La planète, qui a environ cent dix mille kilomètres de diamètre, possède deux grands continents dans l’hémisphère Nord et trois plus petits dans l’hémisphère Sud. Le plus étendu des deux du Nord ressemble à une grosse théière inclinée en position verseuse (avec le haut de la poignée brisé), et l’autre évoque une feuille de lierre dont une chenille vorace aurait entamé la pointe nord-ouest. Ils sont séparés l’un de l’autre par une distance approximative de mille trois cents kilomètres, et le bas de la feuille de lierre plonge d’environ cinq degrés dans la zone tropicale. La théière est à peu près de la taille de l’Europe. Quant aux trois continents de l’hémisphère Sud, ils ont l’air de continents et de rien d’autre, c’est-à-dire que ce sont des morceaux irréguliers de vert et de gris qu’entoure une mer de cobalt. Il y a en outre, éparpillées à travers le globe, une multitude de petites îles et plusieurs de moyenne importance. Les calottes glaciaires sont peu étendues et leur zone d’influence est limitée. La température est agréable, en raison de la proximité de l’équateur et de l’écliptique. Les continents sont tous dotés de plages riantes et de paisibles sommets montagneux, avec, entre les deux, l’habitat le plus délicieux qui se puisse rêver. Ainsi en ont décidé les Pei’ens.
Il n’y a pas de grandes villes, et la ville de Megapei dans le continent de Megapei, sur cette planète Megapei, n’est donc pas une grande ville. (Megapei le continent est la feuille de lierre à la pointe entamée. Megapei la ville est située au bord de la mer au milieu de cette encoche.) À l’intérieur de la ville chaque habitation est séparée des autres au moins par un kilomètre.
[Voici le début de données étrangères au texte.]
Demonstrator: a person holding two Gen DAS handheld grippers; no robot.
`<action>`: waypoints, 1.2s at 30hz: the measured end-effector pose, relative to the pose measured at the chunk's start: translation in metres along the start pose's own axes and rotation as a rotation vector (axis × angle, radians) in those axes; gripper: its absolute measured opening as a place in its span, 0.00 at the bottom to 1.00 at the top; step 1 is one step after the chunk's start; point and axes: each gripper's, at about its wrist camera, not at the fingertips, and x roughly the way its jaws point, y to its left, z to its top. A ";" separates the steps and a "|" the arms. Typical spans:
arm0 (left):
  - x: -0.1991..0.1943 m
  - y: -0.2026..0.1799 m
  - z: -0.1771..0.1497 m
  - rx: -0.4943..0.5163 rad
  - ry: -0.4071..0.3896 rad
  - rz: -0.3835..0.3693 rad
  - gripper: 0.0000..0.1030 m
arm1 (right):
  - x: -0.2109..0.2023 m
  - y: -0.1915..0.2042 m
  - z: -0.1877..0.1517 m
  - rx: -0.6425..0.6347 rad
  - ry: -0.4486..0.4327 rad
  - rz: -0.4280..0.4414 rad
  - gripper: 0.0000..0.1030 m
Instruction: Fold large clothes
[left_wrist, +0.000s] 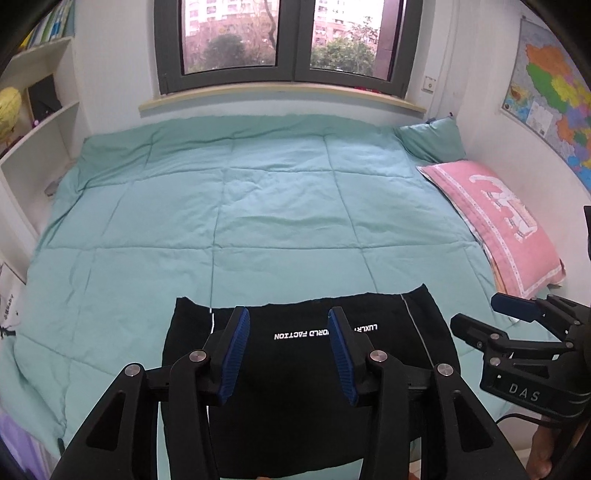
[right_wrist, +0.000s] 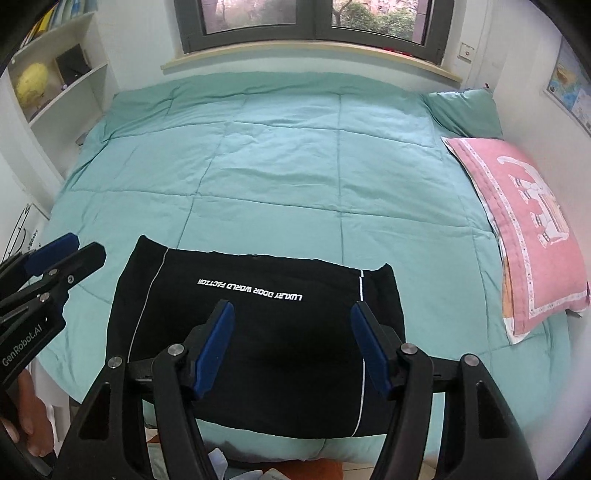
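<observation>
A black garment with white lettering and thin white side stripes lies folded into a flat rectangle at the near edge of the bed; it also shows in the right wrist view. My left gripper is open and empty, held above the garment's middle. My right gripper is open and empty, held above the garment's near half. In the left wrist view the right gripper shows at the right, off the garment. In the right wrist view the left gripper shows at the left, beside the garment.
The bed is covered by a teal quilt. A pink pillow and a teal pillow lie along the right wall. White shelves stand at the left. A window is behind the bed.
</observation>
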 end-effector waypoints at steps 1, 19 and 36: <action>0.001 0.000 0.000 -0.002 0.000 0.001 0.44 | 0.001 -0.002 0.000 0.008 0.004 -0.002 0.66; 0.016 0.006 -0.005 0.013 0.053 0.038 0.44 | 0.027 0.008 0.000 -0.011 0.057 0.024 0.66; 0.028 0.016 -0.003 0.013 0.097 0.155 0.51 | 0.043 0.011 -0.004 -0.015 0.095 0.035 0.66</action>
J’ai fait deux fois le tour de la planète, pour avoir le temps de contempler ce chef-d’œuvre. Comme toujours je ne voyais rien à changer. Les Pei’ens étaient mes maitres et le seraient toujours pour ce qui était de la pratique de l’art ancien.
Les souvenirs me revenaient, souvenirs des jours heureux à l’époque où je n’étais pas encore riche, célèbre et détesté.
La population de la planète entière était inférieure à un million d’individus. J’aurais pu venir me perdre ici, comme je l’avais déjà fait une fois, et m’établir sur Megapei pour le restant de mes jours. Je savais que je ne le ferais pas. Pas encore, en tout cas. Mais c’est agréable parfois de rêver.
À mon second passage, j’ai pénétré dans l’atmosphère, et, quelque temps après, les vents chantaient autour de moi, et le ciel indigo devenait violet, puis azur foncé, avec les virga des cirrus en suspens entre l’existence et le néant.
Le terrain où je me suis posé avoisinait la demeure de Marling. Après avoir verrouillé le vaisseau, je me suis mis en route, une mallette à la main, vers la tour qu’il habitait à un kilomètre de distance.
En suivant le chemin familier qu’ombrageaient des arbres aux larges feuilles, je me suis mis à siffler, imité aussitôt par un oiseau. Je ne voyais pas encore la mer mais je sentais son odeur. Tout était comme des années avant, quand je m’étais attelé à la tâche impossible de concurrencer les dieux, avec le seul espoir de trouver l’oubli, pour découvrir finalement bien autre chose.